I am a second-year PhD student in economics and statistics at MIT. I am interested in econometrics and empirical industrial organization. Currently, I am interested in the econometrics of valued-added measurement. I am working on developing and applying tools from the literatures on multiple testing and inference for set-identified models to quantify uncertainty in settings where researchers use multiple value-added estimates to target and design policy. Formerly, I was an economics and CAAM (concurrent MS) undergraduate at the University of Chicago. My Erdős number is 5.
Please feel free to reach out at apetrouz [at] mit [dot] edu
Working Papers:
Inference After Ranking with Applications to Economic Mobility [slides] (with Azeem Shaikh)
submitted
Abstract: This paper considers the problem of inference after ranking. In our setting, we are interested in any population whose rank according to some random quantity, such as an estimated treatment effect, a measure of value-added, or benefit (net of cost), falls in a pre-specified range of values. As such, this framework generalizes the inference on winners setting previously considered in Andrews, Kitagawa, and McCloskey (2024), in which a winner is understood to be the single population whose rank according to some random quantity is highest. We show that this richer setting accommodates a broad variety of empirically-relevant applications. We develop a two-step method for inference, which we compare to existing methods or their natural generalizations to this setting. We first show the finite-sample validity of this method in a normal location model and then develop asymptotic counterparts to these results by proving uniform validity over a large class of distributions satisfying a weak uniform integrability condition. Importantly, our results permit degeneracy in the covariance matrix of the limiting distribution, which arises naturally in many applications. In an application to the literature on economic mobility, we find that it is difficult to distinguish between high and low-mobility census tracts when correcting for selection. Finally, we demonstrate the practical relevance of our theoretical results through an extensive set of simulations.

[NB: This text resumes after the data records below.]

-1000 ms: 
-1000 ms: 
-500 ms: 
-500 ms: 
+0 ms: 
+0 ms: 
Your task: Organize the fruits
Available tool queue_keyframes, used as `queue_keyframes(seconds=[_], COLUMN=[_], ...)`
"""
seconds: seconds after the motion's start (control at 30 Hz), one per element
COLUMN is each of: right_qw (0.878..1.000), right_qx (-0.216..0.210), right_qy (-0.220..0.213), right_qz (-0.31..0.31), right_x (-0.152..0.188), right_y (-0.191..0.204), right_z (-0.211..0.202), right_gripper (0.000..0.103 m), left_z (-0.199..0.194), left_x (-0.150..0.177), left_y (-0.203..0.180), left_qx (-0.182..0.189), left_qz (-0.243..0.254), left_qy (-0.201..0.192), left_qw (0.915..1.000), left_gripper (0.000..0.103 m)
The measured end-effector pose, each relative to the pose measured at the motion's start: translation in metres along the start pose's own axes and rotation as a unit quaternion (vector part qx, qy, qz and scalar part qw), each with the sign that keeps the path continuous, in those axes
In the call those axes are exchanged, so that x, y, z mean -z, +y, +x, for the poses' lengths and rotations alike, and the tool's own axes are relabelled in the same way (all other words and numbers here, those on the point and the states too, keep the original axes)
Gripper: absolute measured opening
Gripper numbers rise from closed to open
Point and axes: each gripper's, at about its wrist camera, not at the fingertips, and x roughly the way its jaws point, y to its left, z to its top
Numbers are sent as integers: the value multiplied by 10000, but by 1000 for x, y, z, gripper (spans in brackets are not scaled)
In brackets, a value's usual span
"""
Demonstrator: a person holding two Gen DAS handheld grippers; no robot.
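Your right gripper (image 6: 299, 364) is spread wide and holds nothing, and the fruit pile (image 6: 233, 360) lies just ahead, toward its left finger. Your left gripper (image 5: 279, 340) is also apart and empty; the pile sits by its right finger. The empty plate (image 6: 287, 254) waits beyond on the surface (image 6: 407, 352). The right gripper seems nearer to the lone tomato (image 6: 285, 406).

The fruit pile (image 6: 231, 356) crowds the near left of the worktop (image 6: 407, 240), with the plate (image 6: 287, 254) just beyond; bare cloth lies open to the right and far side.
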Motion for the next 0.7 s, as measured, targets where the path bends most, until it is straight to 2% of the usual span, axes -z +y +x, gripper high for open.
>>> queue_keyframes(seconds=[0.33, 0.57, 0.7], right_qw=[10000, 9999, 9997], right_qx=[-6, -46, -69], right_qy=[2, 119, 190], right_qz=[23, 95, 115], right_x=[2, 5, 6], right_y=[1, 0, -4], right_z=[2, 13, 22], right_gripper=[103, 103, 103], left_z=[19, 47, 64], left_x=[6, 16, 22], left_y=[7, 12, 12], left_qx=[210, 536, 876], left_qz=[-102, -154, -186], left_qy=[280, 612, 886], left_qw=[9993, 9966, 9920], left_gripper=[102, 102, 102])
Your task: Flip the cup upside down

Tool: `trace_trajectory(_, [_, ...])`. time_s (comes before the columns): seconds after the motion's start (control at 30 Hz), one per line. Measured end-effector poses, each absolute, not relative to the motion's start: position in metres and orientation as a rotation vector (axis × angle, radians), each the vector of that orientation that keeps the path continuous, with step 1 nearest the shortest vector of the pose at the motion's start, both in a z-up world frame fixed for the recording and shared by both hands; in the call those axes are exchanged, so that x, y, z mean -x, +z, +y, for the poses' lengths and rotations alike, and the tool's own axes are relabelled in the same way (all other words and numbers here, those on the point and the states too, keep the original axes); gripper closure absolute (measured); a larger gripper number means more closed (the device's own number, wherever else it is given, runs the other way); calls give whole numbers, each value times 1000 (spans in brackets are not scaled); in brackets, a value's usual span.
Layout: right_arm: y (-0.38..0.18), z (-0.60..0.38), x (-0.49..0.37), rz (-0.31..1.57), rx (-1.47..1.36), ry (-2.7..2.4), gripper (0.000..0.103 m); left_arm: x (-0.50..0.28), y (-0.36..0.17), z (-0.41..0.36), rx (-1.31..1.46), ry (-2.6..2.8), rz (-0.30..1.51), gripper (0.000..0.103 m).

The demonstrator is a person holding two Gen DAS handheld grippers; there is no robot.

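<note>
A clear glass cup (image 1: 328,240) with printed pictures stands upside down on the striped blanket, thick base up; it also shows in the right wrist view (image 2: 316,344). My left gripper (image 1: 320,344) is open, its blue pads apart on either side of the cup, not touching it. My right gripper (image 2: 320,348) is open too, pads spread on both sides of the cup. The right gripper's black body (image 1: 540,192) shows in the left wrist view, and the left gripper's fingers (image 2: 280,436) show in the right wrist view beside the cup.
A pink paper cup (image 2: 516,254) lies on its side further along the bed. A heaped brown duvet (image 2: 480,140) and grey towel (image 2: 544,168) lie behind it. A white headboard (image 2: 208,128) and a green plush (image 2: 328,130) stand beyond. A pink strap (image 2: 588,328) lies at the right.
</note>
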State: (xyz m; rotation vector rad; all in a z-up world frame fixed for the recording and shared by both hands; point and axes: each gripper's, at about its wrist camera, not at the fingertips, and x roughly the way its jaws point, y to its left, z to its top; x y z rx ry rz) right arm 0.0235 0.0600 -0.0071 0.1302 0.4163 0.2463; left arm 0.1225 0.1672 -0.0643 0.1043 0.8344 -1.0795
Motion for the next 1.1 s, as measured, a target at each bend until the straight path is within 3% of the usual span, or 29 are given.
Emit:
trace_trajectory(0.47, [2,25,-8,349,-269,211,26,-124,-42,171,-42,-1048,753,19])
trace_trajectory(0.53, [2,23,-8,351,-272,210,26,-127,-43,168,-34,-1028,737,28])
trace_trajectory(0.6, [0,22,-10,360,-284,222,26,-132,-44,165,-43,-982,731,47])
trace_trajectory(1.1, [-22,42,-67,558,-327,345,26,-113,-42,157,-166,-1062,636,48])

Uncertainty Quantification for Compound Decisions with Applications to Ranking and Selection (draft and slides coming soon)
Abstract: The compound decision framework allows for decision making with many, noisy estimates. For example, researchers may seek to guide students to high value-added schools, or audit firms that are likely to engage in discriminatory hiring practices. Empirical Bayes (EB) methods allow researchers to approximate Bayes-optimal decision-making in this framework. However, because these methods rely on estimating a high-dimensional prior, they are subject to sampling uncertainty. This paper considers the problem of quantifying this sampling uncertainty in EB decision rules. To this end, I demonstrate that Bayes-optimal decisions depend on multiple posterior means, making controlling false discoveries difficult. I introduce a notion of uniform coverage of decision-relevant EB estimands that guards against these false discoveries. Leveraging a new connection between this notion of coverage and coverage in partially identified models, I provide a step-down approach to inference which provides tighter confidence sets relative to existing methods. To demonstrate the practical relevance of my framework, I apply my methods to the problem of differentiating between low and high-mobility neighborhoods. My methods uncover large gaps in mobility between census tracts, suggesting that policy-targeting on economic mobility is more credible than previously understood.